I will never forget the day he first spoke to me. We were resting, I snuggled up with Squeakqueg as usual, when I heard his deep voice coming closer to me. I opened my eyes and saw his face for the first time. He was quite unlike how I had imagined him: there was nothing of frailty or sickness about him – he was old, yes, but strong with the craggy toughness of an ancient reef. Threading its way across his face and down the vast length of his body, there was a jagged scar.
He took a good look at me, as I at him.
"So you're the one who's been asking questions about me," he said, without anything by way of an introduction.
I answered in the affirmative, though feeling much abashed.
"Well, look your fill," he said, flicking that strange half-tail of his. "And see one who was broken in body and soul by those unholy monsters of the heights, mankind."

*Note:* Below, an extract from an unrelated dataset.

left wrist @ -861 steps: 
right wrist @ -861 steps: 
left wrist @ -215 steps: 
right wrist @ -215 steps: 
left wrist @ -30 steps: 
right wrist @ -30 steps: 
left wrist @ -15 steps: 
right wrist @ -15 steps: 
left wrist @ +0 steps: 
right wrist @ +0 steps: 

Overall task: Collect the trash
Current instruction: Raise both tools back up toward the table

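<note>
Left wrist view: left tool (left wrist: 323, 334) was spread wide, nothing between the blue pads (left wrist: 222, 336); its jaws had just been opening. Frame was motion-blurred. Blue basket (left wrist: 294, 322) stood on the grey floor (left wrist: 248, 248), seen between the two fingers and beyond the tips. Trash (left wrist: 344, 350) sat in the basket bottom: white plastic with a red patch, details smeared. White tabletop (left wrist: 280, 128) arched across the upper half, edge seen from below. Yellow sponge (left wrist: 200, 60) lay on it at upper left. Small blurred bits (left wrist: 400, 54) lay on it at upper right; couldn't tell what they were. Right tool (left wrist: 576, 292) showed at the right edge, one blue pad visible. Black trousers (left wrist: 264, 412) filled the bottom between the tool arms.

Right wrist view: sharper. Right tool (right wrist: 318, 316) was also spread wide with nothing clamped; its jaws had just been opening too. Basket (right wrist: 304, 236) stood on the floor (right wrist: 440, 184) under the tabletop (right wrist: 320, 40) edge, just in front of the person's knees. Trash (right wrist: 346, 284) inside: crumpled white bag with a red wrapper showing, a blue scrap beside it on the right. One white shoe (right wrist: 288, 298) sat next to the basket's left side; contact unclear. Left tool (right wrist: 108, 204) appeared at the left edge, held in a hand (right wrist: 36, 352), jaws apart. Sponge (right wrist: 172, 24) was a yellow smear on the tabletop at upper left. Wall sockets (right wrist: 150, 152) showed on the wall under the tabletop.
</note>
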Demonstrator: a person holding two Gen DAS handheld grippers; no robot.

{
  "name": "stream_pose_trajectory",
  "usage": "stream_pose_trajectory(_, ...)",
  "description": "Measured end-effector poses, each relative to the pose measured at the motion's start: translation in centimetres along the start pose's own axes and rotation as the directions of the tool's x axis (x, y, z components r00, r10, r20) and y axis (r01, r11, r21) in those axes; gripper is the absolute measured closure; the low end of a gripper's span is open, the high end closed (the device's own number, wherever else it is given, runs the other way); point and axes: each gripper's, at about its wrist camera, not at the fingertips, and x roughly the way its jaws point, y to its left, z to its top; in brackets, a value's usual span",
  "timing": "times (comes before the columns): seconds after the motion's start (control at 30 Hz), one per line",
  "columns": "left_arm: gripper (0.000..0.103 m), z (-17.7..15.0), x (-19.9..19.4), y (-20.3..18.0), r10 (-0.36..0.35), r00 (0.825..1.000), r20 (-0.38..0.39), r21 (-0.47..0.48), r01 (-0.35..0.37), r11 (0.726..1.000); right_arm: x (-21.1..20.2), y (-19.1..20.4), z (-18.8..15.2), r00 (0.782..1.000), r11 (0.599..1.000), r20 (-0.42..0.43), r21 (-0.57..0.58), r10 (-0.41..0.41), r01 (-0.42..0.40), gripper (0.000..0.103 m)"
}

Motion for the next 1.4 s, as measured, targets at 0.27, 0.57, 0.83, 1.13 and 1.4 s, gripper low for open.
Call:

(I hope you will forgive me for quoting those words of his.)
"I ... I was very sorry to hear about your misfortune, sir," I said. Then suddenly a terrible thought struck me and – young as a I was – I did not stop myself from speaking it aloud. "Is that what you're looking for?" I asked him. "The man who wounded you?" I shuddered – it was a terrible thought.
But he laughed – an unexpected sound from such a grim and solemn person. "No," he said. "That would be a pointless waste of time. Vengeance is for fools and humans, and I am neither. It has only been a couple of decades. I am sure I will feel better about it all in time. No, I'm looking for fish, mostly. There was a particularly tasty orange one I found a few weeks ago – do you know it by any chance?"
And that's the closest thing to an answer you're ever going to get. I only could be bothered with your silly questions even for a few moments.